Instructions for the task
Could the data underneath be repeated exactly, in full?

Stored data
● ● ● ●

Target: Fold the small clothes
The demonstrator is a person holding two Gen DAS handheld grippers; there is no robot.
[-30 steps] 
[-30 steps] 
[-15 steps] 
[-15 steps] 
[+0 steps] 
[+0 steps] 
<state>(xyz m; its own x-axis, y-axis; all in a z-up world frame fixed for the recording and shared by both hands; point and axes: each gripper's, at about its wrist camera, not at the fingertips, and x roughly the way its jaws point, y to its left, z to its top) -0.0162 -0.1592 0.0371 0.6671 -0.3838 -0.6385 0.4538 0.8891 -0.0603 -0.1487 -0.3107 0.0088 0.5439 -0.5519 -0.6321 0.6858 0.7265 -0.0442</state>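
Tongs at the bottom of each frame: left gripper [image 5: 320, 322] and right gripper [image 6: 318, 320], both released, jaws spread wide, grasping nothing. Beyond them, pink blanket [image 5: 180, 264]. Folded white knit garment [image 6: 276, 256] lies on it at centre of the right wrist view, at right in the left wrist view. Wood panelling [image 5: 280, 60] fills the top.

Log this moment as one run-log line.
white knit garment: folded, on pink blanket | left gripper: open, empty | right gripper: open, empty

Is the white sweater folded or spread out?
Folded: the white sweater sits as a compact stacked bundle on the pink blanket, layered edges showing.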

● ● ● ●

Solution to this exercise
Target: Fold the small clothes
The demonstrator is a person holding two Gen DAS handheld grippers; there is no robot.
[-30 steps] 
[-30 steps] 
[-15 steps] 
[-15 steps] 
[+0 steps] 
[+0 steps] 
<state>(xyz m; its own x-axis, y-axis; all in a z-up world frame fixed for the recording and shared by both hands; point and axes: each gripper's, at about its wrist camera, not at the fingertips, and x roughly the way its jaws point, y to its left, z to its top) -0.0162 -0.1592 0.0371 0.6671 -0.3838 -0.6385 0.4538 0.8891 -0.0603 -0.1487 -0.3107 0.0088 0.5439 -0.5519 -0.6321 0.6858 0.7265 -0.0442</state>
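Tongs at the bottom of each frame: left gripper [image 5: 320, 322] and right gripper [image 6: 318, 320], both released, jaws spread wide, grasping nothing. Beyond them, pink blanket [image 5: 180, 264]. Folded white knit garment [image 6: 276, 256] lies on it at centre of the right wrist view, at right in the left wrist view. Wood panelling [image 5: 280, 60] fills the top.

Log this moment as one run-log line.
white knit garment: folded, on pink blanket | left gripper: open, empty | right gripper: open, empty

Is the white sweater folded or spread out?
Folded: the white sweater sits as a compact stacked bundle on the pink blanket, layered edges showing.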

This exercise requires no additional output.